The issue is that, perhaps rather foolishly, I had not been collecting or recording people’s affiliations in any systematic way. Rather than going through the list and manually entering everyone’s affiliations, I decided to use it as an excuse to write some R code. It is reading week after all and I’m only a little (read: extremely, very much) behind with work.
This post summarizes what I did to map affiliations of women in demography. In particular I grabbed (most) affiliations from Google Scholar with the help of the
rvest package, and geocoded these affiliations with the help of the
Getting the affiliations through Google Scholar
The first step is to get a list of the universities or other institutions that people are affiliated with. I decided my best best to do this in a programmatic way was probably through Google Scholar. Most people have a Google Scholar page these days, so I only had to manually enter a few people’s affiliations (probably ~15 in total).
Here’s an example of how I did it. I’m using Leslie Root as an example, who is a great demographer and friend, and would probably be mildly embarrassed/irritated if she ever reads this post.
The first step is to define the URL that we want to look up. In particular, this is the Google Scholar author search page.
this_name <- "root,leslie" search_page <- paste( "http://scholar.google.com/ citations?hl=en&view_op=search_authors&mauthors=", this_name, sep="")
Once the page is defined, we can use the
read_html function from the
rvest package to get the contents of that page.
gs_result <- read_html(search_page)
This gives us a whole bunch of html that is largely useless. If you go to the search page, you’ll notice that the bit we want is “Postdoctoral Fellow, University of California, Berkeley”. We can extract this from the html using the following code:
affiliation <- gs_result %>% xml_find_all("//div[contains(@class, 'gs_ai_aff')]") %>% html_text()
Note that I worked out what bit I had to extract (the
gs_ai_aff) by going to the search page, right clicking and selecting ‘View Page Source’, then searching for the bit that contained the affiliation.
Now that I have an automated way of grabbing the affiliation, I can iterate over the list of all scholars to get affiliations for everyone. A few things to note here: firstly, some people didn’t have Google Scholar pages, so I entered them manually. Secondly, affiliations are self-reported and so are often in different formats, so there was a bit of text cleaning to get a standardized form. Finally, some people have names that returned more than one Google Scholar page. For these people I searched the pages to find the one that included the paper(s) that I have listed for that particular scholar.
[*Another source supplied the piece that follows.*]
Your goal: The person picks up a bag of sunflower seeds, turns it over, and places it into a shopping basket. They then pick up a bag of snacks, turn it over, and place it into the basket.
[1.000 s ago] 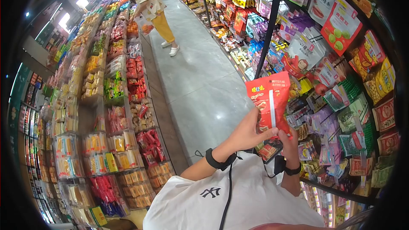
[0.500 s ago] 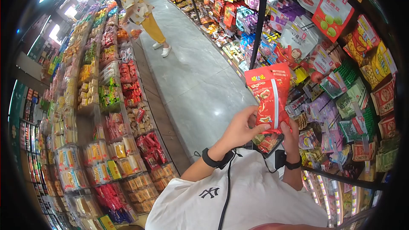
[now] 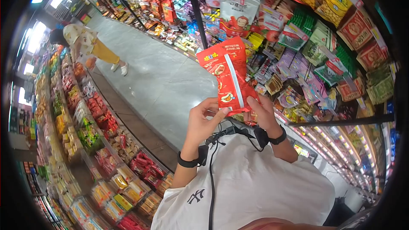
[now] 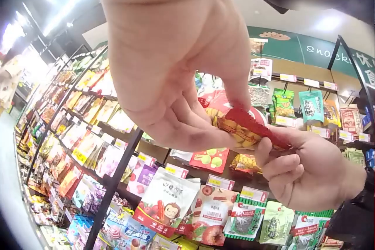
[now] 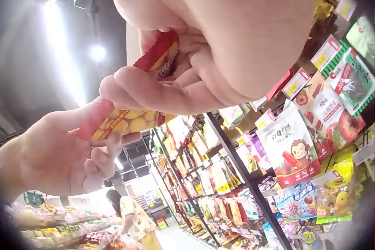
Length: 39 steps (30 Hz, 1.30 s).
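Note:
A red snack bag (image 3: pixel 230 74) with a white strip down its back is held upright in front of the chest. My left hand (image 3: pixel 205 118) pinches its lower left corner, thumb over the printed back. At the lower right corner, my right hand (image 3: pixel 265 114) grips the bag, its thumb on the same face. The left wrist view shows the bag's (image 4: pixel 237 130) yellow front with nut-like pictures between both hands. From the right wrist, the red end of the packet (image 5: pixel 158 53) shows beside the curled fingers of my right hand (image 5: pixel 222 39).
A rack of hanging snack bags (image 3: pixel 294 38) stands close on the right, with a black post (image 3: pixel 196 10) behind the held bag. Bins of wrapped snacks (image 3: pixel 102 119) run along the left. A person in yellow trousers (image 3: pixel 104 53) stands down the grey aisle (image 3: pixel 157 76).
The head view has turned right, so aisle, person and rack have slid left in it. Both hands keep hold of the bag, which now appears farther left and tilts slightly to the left.

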Each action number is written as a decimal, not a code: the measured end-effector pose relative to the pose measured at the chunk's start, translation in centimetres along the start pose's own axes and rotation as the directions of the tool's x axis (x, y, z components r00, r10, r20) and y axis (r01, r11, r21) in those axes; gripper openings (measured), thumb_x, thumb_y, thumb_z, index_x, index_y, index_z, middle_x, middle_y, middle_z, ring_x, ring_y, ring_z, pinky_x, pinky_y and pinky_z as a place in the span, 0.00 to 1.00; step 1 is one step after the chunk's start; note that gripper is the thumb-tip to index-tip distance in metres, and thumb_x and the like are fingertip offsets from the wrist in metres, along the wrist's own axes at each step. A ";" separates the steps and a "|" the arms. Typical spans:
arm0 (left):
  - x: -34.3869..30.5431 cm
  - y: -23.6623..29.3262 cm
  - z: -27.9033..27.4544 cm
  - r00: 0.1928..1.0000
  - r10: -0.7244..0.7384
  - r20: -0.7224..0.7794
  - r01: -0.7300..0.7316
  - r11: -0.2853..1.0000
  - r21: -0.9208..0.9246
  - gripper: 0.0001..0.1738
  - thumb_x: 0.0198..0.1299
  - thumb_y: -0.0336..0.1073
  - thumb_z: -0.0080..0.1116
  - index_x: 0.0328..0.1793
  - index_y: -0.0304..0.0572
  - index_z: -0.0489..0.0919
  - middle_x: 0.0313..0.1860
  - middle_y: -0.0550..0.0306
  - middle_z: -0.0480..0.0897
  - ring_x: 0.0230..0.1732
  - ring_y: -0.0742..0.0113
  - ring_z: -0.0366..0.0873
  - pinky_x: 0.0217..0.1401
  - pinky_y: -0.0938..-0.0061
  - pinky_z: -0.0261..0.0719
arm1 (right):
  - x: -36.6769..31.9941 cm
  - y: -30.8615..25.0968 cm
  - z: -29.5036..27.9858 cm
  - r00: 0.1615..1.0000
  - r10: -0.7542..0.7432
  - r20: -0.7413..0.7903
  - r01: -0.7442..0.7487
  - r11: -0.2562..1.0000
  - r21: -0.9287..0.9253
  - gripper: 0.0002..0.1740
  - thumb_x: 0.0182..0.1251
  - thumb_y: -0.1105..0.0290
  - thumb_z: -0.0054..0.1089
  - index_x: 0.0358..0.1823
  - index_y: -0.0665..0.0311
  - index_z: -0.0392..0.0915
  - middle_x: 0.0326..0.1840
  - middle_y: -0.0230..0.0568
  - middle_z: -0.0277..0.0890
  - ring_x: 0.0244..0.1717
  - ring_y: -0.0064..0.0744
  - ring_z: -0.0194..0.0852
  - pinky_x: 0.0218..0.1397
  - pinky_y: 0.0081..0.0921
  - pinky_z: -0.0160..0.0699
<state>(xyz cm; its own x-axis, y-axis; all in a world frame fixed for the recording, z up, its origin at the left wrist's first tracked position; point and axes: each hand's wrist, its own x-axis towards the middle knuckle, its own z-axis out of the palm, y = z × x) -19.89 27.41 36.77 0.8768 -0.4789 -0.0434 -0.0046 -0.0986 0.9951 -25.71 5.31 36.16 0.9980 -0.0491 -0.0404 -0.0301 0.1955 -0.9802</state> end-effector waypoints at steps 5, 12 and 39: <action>0.2 -0.1 0.4 0.999 0.031 0.024 -0.031 0.999 -0.027 0.18 0.68 0.36 0.69 0.58 0.32 0.82 0.40 0.58 0.88 0.41 0.74 0.85 0.49 0.75 0.81 | -0.5 0.5 -0.4 1.000 0.000 -0.006 0.001 0.999 0.046 0.17 0.83 0.60 0.51 0.53 0.69 0.77 0.30 0.36 0.81 0.22 0.23 0.78 0.25 0.21 0.75; 0.5 0.0 1.7 0.997 0.076 -0.013 -0.076 0.997 -0.026 0.17 0.66 0.35 0.71 0.56 0.33 0.84 0.33 0.61 0.88 0.31 0.80 0.79 0.37 0.80 0.76 | -1.4 -0.1 -1.0 0.999 0.019 -0.033 -0.018 1.000 0.026 0.17 0.83 0.60 0.50 0.51 0.69 0.78 0.29 0.37 0.81 0.23 0.24 0.79 0.26 0.21 0.75; 1.0 0.3 3.1 0.984 0.127 0.123 -0.143 0.982 0.124 0.23 0.61 0.42 0.75 0.55 0.33 0.83 0.35 0.57 0.89 0.32 0.76 0.82 0.37 0.80 0.78 | -4.8 1.4 -2.1 0.997 -0.016 -0.076 0.002 0.986 -0.169 0.15 0.81 0.62 0.52 0.44 0.67 0.80 0.25 0.33 0.81 0.24 0.18 0.77 0.28 0.19 0.72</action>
<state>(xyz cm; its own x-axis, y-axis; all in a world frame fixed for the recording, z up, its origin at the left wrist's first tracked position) -20.46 24.22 36.71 0.8032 -0.5912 0.0731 -0.1890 -0.1365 0.9724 -30.68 3.71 34.61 0.9912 -0.1261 -0.0398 -0.0366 0.0269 -0.9990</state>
Geocoding the affiliation locations
Now that I have a list of affiliations, the next step is to geocode them so I can put them on a map. This may sound fancy but it’s very easy in R with the help of specialized packages. There are lots of geocoding packages around, but I used
geocode function within this package takes a tibble of addresses (which can just be University names) and returns a tibble with a latitude and longitude column. For example:
geo_example <- tibble(clean_affiliation = "University of California, Berkeley") geo_example %>% geocode(address = clean_affiliation, method = 'osm', verbose = TRUE)
## # A tibble: 1 x 3 ## clean_affiliation lat long ## <chr> <dbl> <dbl> ## 1 University of California, Berkeley 37.9 -122.
This worked great for the majority of affiliations I had listed. Some could not be found which I went through and manually entered (there were about 6 I did this for). In addition, a couple of geocodes were wrong (for example, the University of Southampton was put in Singapore?!), and I manually changed these. I did a cursory check but if anyone sees any remaining errors let me know.
Mapping the affiliation locations
Now we have the geocoded affiliations we can map them easily using
leaflet. Here’s the map:
leaflet() %>% addTiles() %>% addMarkers(lat = geos$lat, lng = geos$long, popup = geos$clean_affiliation)
There are 141 unique affiliations. Perhaps unsurprisingly these are very much concentrated in the US and Europe.
I created a list of women in demography and stupidly did not record affiliations. But it was a nice excuse to use some nice R packages like
tidygeocoder to get a map of this network so far. Hopefully this list will continue to grow over time; please add yourself or others if you see omissions!